On devient historien à travers l'expression de sa passion raisonnée pour une science humaine devant laquelle je me dis parfois qu'on devrait tous accepter d'être - ou de redevenir - des amateurs au sens noble du terme : qui aime et pratique une discipline avec passion, quelque soit son parcours et son cursus, loin des protectionnismes corporatistes et des anathèmes et autres exclusions qui en émanent dès lors qu'un outsider talenteux s'attaque à une vie dense dans une période troublée comme le plasticien Pascal Convert vient de le faire dans ce récit biographique et historien très bien informé de la vie, des engagements et de la mort du militant internationnaliste (kominternien) antifasciste
Joseph Epstein.
Précisant sa méthode de travail et de recherches, Pascal Convert écrit :
Alors que soixante années se sont écoulées et que les témoins sont devenus rares, la tendance actuelle, dans la recherche biographique, est souvent de recourir à des méthodes d'investigation proches des enquêtes policières. Sans renoncer à un travail au plus près des archives, que ce soit celles de la Préfecture de police de Paris ou celle du Komintern, à la méthode qui consiste à "ouvrir une enquête", avec le climat de suspicion qui y est attaché en particulier s'agissant de responsables communistes -, je préfère suivre un chemin qui "ouvre le temps" ou plutôt "les temps".
Qui fut Joseph Epstein ? Né dans une famille bourgeoise juive polonaise et laïque, Joseph Epstein est très tôt confronté à l'antisémitisme dans la Pologne de Pilsudski. Si son père entrepreneur veut encore croire en l'intégration prochaine de sa famille, Joseph, lui, entre tôt en politique et devient rapidement du fait de son charisme et de son intelligence tactique un militant efficace et lucide quant à l'avenir des juifs polonais et de l'Europe face aux fascismes et au nazisme.
Quels sont ces "temps" dont il est question dans l'extrait cité plus haut ? Retrouvons l'auteur qui s'adresse au fils de Joseph, destinataire et fil conducteur du récit :
Le temps historique, celui de la Révolution russe de 1917 et de l'engouement des jeunes Juifs polonais pour le communisme naissant.
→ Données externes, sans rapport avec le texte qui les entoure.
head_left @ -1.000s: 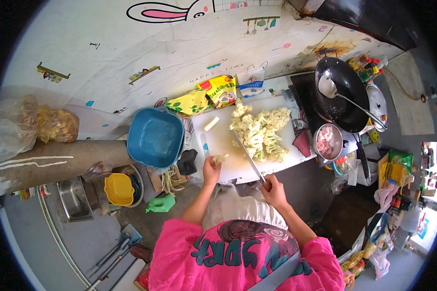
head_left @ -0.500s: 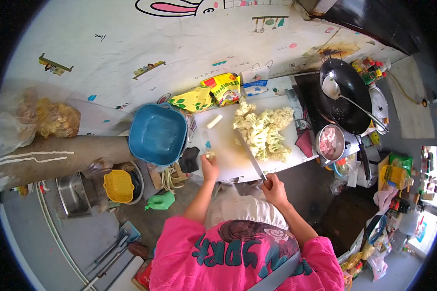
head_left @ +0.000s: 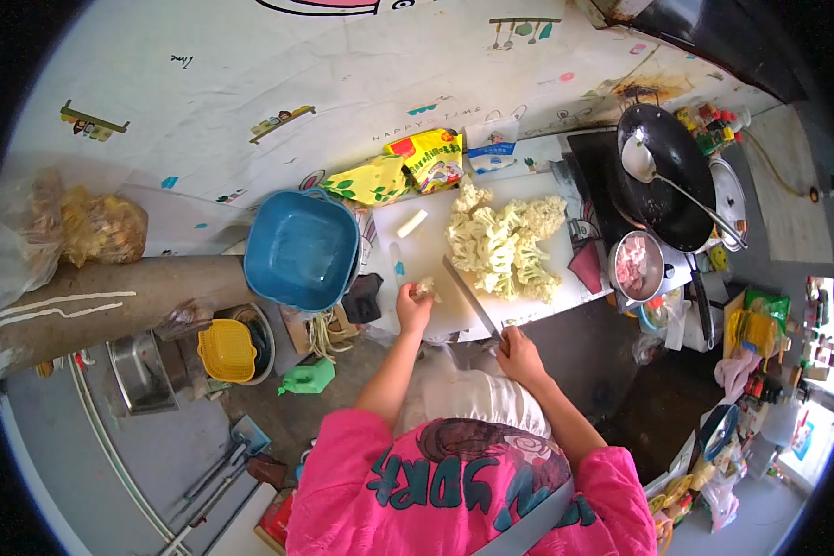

Le temps de l'opression anticommuniste et antisémite du gouvernement Pilsudski. Le temps de l'immigration en France et des jours heureux du Front populaire. Le temps de la tragédie sur le front de l'Ebre en Espagne puis, comme une partition déjà jouée, de la défaite face à l'Allemagne nazie. Et enfin le temps des héros, le temps de la Résistance armée et de la libération de leur patrie d'adoption, la France.
Bien sûr, nous sommes loin aujourd'hui de la guerre d'Espagne, des procès de Moscou, des accords de Münich... mais ce peut être une chance, une chance qui ouvre le temps historique, celui des événements, celui de ta famille qui nous mène de Zamosc, ville-lumière en Pologne où ton ère naquit, à ma rencontre avec toi, soixante-deux ans plus tard, dans la clairière du Mont Valérien.
C'est dans ce lieu des suppliciés de l'occupation que Joseph termina une vie d'homme, pleine, forte et digne sous les balles allemandes.
Pascal Convert cite Orson Welles pour nous dire l'attitude de Joseph face au danger et à la mort :
On ne peut juger les gens que sur leur comportement face à la mort.
Celui de Joseph Epstein, juif polonais venu se battre en Espagne et en France fut, devant ses bourreaux, exemplaire.
Ce livre poignant et lucide est un hymne à la vie. La vie et rien d'autre, pour reprendre le titre du beau film de Tavernier.